• _Your goal_: Provide a verbatim copy of all the records below, leaving the images out.

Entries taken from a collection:
^^^^^^^^
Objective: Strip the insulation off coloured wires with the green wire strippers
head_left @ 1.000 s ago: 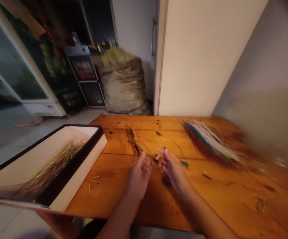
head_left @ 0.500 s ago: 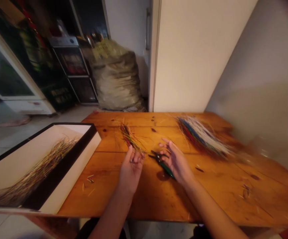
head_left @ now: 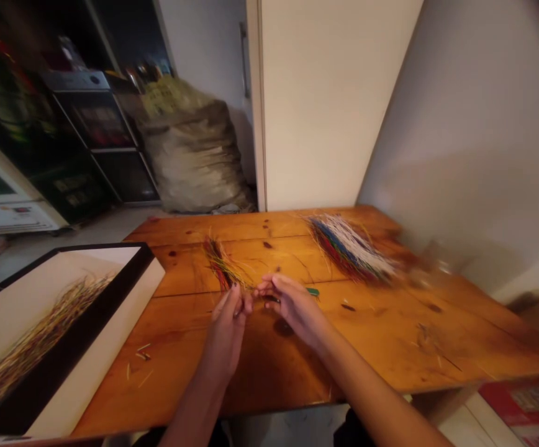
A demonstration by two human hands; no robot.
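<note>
My left hand (head_left: 226, 326) sits on the near side of the wooden table (head_left: 390, 335), its fingers closed and touching the end of a small bundle of multicoloured strands (head_left: 220, 268). I cannot tell whether it pinches any strand. My right hand (head_left: 292, 304) curls around green-handled snips (head_left: 313, 291), which are mostly hidden by the fingers. Only the green handle end and a bit of dark metal show. A larger bundle of white, blue, red and green strands (head_left: 348, 248) lies farther back on the right, apart from both hands.
A white box (head_left: 83, 385) with a black rim holds long pale strands at the table's left edge. Short cut bits (head_left: 143, 356) lie near it. Behind the table stand a bulging woven sack (head_left: 190, 155), a dark appliance (head_left: 92, 118) and a tall white cabinet (head_left: 325, 105).
My hands have moved closer together, and the right hand now covers most of the snips. The whole scene has shifted left in the view.
</note>
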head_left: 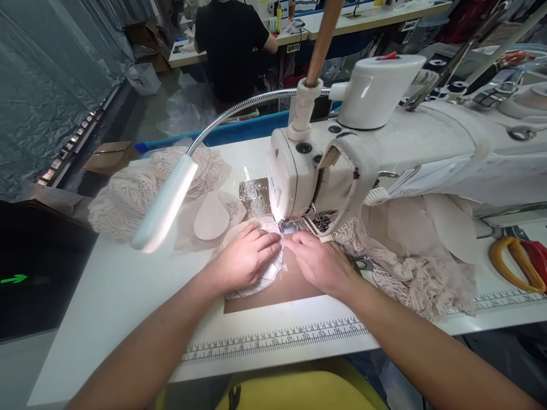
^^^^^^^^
• _Response_:
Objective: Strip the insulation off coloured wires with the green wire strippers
head_left @ 1.000 s ago: 
head_left @ 0.500 s ago: 
head_left @ now: 
A demonstration by two human hands; no robot.
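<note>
My left hand (head_left: 226, 326) sits on the near side of the wooden table (head_left: 390, 335), its fingers closed and touching the end of a small bundle of multicoloured strands (head_left: 220, 268). I cannot tell whether it pinches any strand. My right hand (head_left: 292, 304) curls around green-handled snips (head_left: 313, 291), which are mostly hidden by the fingers. Only the green handle end and a bit of dark metal show. A larger bundle of white, blue, red and green strands (head_left: 348, 248) lies farther back on the right, apart from both hands.
A white box (head_left: 83, 385) with a black rim holds long pale strands at the table's left edge. Short cut bits (head_left: 143, 356) lie near it. Behind the table stand a bulging woven sack (head_left: 190, 155), a dark appliance (head_left: 92, 118) and a tall white cabinet (head_left: 325, 105).
My hands have moved closer together, and the right hand now covers most of the snips. The whole scene has shifted left in the view.
</note>
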head_left: 

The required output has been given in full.